# EXERCISE OBJECTIVE
So that nothing is lost, write out all the lines below exactly.

# WORKING DATA
'''

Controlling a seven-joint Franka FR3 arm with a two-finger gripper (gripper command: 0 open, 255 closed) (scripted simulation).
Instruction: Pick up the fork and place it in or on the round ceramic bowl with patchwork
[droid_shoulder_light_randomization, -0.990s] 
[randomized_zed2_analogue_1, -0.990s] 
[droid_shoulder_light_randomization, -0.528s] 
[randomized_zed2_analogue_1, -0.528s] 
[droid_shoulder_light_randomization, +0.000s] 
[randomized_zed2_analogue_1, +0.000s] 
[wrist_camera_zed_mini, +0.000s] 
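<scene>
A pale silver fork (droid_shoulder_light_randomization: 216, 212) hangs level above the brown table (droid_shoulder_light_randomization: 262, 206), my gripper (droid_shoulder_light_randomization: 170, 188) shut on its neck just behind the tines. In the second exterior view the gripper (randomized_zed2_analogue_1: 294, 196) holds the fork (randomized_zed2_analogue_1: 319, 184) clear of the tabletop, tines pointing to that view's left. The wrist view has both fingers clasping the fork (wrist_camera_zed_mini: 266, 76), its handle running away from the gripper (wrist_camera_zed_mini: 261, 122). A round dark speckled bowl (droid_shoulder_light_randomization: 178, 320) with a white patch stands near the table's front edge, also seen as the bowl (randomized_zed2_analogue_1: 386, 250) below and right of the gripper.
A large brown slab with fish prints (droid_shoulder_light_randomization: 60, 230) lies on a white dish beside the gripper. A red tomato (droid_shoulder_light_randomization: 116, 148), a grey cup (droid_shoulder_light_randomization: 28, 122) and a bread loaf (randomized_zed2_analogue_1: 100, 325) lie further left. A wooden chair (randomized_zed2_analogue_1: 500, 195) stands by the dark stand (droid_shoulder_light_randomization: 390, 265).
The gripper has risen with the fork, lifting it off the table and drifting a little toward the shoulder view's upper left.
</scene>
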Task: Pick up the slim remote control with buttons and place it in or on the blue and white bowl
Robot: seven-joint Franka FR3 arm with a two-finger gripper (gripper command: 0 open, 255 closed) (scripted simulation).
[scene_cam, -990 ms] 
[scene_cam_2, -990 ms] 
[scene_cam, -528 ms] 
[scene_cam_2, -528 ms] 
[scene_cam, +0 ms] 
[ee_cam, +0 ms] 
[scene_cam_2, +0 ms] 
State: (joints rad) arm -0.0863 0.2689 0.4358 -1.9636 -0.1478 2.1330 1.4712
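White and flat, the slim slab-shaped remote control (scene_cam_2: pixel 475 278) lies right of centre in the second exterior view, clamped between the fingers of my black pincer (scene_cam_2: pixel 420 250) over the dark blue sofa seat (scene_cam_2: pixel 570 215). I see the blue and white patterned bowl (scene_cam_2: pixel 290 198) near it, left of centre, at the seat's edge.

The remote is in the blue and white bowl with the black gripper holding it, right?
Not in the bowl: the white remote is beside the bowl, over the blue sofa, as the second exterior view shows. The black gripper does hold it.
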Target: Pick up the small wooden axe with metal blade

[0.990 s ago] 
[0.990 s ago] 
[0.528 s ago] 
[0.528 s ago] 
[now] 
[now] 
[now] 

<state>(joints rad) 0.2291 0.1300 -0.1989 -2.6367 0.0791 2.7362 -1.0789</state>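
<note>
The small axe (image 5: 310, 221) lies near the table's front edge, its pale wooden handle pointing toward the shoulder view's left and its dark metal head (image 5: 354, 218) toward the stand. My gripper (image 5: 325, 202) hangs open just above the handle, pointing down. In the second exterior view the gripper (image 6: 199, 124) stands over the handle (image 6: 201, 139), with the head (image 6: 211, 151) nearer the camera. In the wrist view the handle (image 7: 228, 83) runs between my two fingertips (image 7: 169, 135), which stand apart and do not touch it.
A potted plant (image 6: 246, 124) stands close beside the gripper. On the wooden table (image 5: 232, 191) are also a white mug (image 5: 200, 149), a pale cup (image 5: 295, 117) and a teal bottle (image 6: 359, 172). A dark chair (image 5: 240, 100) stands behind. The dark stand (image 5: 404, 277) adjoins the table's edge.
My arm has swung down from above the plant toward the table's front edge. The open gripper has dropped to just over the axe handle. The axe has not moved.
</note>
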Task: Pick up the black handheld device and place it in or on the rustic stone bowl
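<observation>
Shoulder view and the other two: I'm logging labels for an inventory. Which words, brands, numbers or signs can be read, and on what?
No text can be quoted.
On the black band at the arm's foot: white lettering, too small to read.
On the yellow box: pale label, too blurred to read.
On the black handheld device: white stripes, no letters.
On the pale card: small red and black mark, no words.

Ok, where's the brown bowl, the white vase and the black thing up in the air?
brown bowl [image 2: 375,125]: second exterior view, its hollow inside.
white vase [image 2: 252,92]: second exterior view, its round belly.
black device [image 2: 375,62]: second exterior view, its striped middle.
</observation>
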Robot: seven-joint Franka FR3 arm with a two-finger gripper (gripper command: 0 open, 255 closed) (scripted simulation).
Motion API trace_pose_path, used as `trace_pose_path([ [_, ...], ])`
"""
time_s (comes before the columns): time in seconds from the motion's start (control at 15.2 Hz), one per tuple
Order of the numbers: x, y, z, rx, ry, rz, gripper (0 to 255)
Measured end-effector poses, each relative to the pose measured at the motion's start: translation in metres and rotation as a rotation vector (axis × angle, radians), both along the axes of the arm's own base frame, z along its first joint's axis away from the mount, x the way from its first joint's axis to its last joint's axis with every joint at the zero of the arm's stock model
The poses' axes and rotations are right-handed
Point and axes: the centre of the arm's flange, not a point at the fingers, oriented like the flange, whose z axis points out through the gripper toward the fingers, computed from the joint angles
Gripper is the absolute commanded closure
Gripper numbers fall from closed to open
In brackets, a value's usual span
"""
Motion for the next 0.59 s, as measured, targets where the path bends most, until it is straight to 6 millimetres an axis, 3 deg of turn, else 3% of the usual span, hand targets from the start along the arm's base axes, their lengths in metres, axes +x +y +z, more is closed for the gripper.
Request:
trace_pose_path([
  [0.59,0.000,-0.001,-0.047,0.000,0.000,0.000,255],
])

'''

# ANSWER BOX
Controlling a seven-joint Franka FR3 arm with a two-finger gripper (gripper command: 0 open, 255 closed) (scripted simulation).
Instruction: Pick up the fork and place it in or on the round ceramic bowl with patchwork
[droid_shoulder_light_randomization, -0.990s] 
[randomized_zed2_analogue_1, -0.990s] 
[droid_shoulder_light_randomization, -0.528s] 
[randomized_zed2_analogue_1, -0.528s] 
[droid_shoulder_light_randomization, +0.000s] 
[randomized_zed2_analogue_1, +0.000s] 
[wrist_camera_zed_mini, +0.000s] 
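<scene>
A pale silver fork (droid_shoulder_light_randomization: 216, 212) hangs level above the brown table (droid_shoulder_light_randomization: 262, 206), my gripper (droid_shoulder_light_randomization: 170, 188) shut on its neck just behind the tines. In the second exterior view the gripper (randomized_zed2_analogue_1: 294, 196) holds the fork (randomized_zed2_analogue_1: 319, 184) clear of the tabletop, tines pointing to that view's left. The wrist view has both fingers clasping the fork (wrist_camera_zed_mini: 266, 76), its handle running away from the gripper (wrist_camera_zed_mini: 261, 122). A round dark speckled bowl (droid_shoulder_light_randomization: 178, 320) with a white patch stands near the table's front edge, also seen as the bowl (randomized_zed2_analogue_1: 386, 250) below and right of the gripper.
A large brown slab with fish prints (droid_shoulder_light_randomization: 60, 230) lies on a white dish beside the gripper. A red tomato (droid_shoulder_light_randomization: 116, 148), a grey cup (droid_shoulder_light_randomization: 28, 122) and a bread loaf (randomized_zed2_analogue_1: 100, 325) lie further left. A wooden chair (randomized_zed2_analogue_1: 500, 195) stands by the dark stand (droid_shoulder_light_randomization: 390, 265).
The gripper has risen with the fork, lifting it off the table and drifting a little toward the shoulder view's upper left.
</scene>
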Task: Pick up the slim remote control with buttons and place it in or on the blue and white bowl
Robot: seven-joint Franka FR3 arm with a two-finger gripper (gripper command: 0 open, 255 closed) (scripted simulation).
[scene_cam, -990 ms] 
[scene_cam_2, -990 ms] 
[scene_cam, -528 ms] 
[scene_cam_2, -528 ms] 
[scene_cam, +0 ms] 
[ee_cam, +0 ms] 
[scene_cam_2, +0 ms] 
State: (joints rad) arm -0.0863 0.2689 0.4358 -1.9636 -0.1478 2.1330 1.4712
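White and flat, the slim slab-shaped remote control (scene_cam_2: pixel 475 278) lies right of centre in the second exterior view, clamped between the fingers of my black pincer (scene_cam_2: pixel 420 250) over the dark blue sofa seat (scene_cam_2: pixel 570 215). I see the blue and white patterned bowl (scene_cam_2: pixel 290 198) near it, left of centre, at the seat's edge.

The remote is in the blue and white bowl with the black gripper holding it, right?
Not in the bowl: the white remote is beside the bowl, over the blue sofa, as the second exterior view shows. The black gripper does hold it.
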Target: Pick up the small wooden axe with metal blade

[0.990 s ago] 
[0.990 s ago] 
[0.528 s ago] 
[0.528 s ago] 
[now] 
[now] 
[now] 

<state>(joints rad) 0.2291 0.1300 -0.1989 -2.6367 0.0791 2.7362 -1.0789</state>
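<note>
The small axe (image 5: 310, 221) lies near the table's front edge, its pale wooden handle pointing toward the shoulder view's left and its dark metal head (image 5: 354, 218) toward the stand. My gripper (image 5: 325, 202) hangs open just above the handle, pointing down. In the second exterior view the gripper (image 6: 199, 124) stands over the handle (image 6: 201, 139), with the head (image 6: 211, 151) nearer the camera. In the wrist view the handle (image 7: 228, 83) runs between my two fingertips (image 7: 169, 135), which stand apart and do not touch it.
A potted plant (image 6: 246, 124) stands close beside the gripper. On the wooden table (image 5: 232, 191) are also a white mug (image 5: 200, 149), a pale cup (image 5: 295, 117) and a teal bottle (image 6: 359, 172). A dark chair (image 5: 240, 100) stands behind. The dark stand (image 5: 404, 277) adjoins the table's edge.
My arm has swung down from above the plant toward the table's front edge. The open gripper has dropped to just over the axe handle. The axe has not moved.
</note>
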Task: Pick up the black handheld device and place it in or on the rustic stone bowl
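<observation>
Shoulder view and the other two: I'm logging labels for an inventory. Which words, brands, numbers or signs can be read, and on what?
No text can be quoted.
On the black band at the arm's foot: white lettering, too small to read.
On the yellow box: pale label, too blurred to read.
On the black handheld device: white stripes, no letters.
On the pale card: small red and black mark, no words.

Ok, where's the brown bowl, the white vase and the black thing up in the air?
brown bowl [image 2: 375,125]: second exterior view, its hollow inside.
white vase [image 2: 252,92]: second exterior view, its round belly.
black device [image 2: 375,62]: second exterior view, its striped middle.
</observation>
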Robot: seven-joint Franka FR3 arm with a two-finger gripper (gripper command: 0 open, 255 closed) (scripted simulation).
Motion API trace_pose_path, used as `trace_pose_path([ [_, ...], ])`
"""
time_s (comes before the columns): time in seconds from the motion's start (control at 15.2 Hz), one per tuple
Order of the numbers: x, y, z, rx, ry, rz, gripper (0 to 255)
Measured end-effector poses, each relative to the pose measured at the motion's start: translation in metres and rotation as a rotation vector (axis × angle, radians), both along the axes of the arm's own base frame, z along its first joint's axis away from the mount, x the way from its first joint's axis to its last joint's axis with every joint at the zero of the arm's stock model
The poses' axes and rotations are right-handed
Point and axes: the centre of the arm's flange, not a point at the fingers, oriented like the flange, whose z axis points out through the gripper toward the fingers, computed from the joint angles
Gripper is the absolute commanded closure
Gripper numbers fall from closed to open
In brackets, a value's usual span
"""
Motion for the next 0.59 s, as measured, targets where the path bends most, until it is straight to 6 millimetres an axis, 3 deg of turn, else 3% of the usual span, hand targets from the start along the arm's base axes, their lengths in metres, axes +x +y +z, more is closed for the gripper.
Request:
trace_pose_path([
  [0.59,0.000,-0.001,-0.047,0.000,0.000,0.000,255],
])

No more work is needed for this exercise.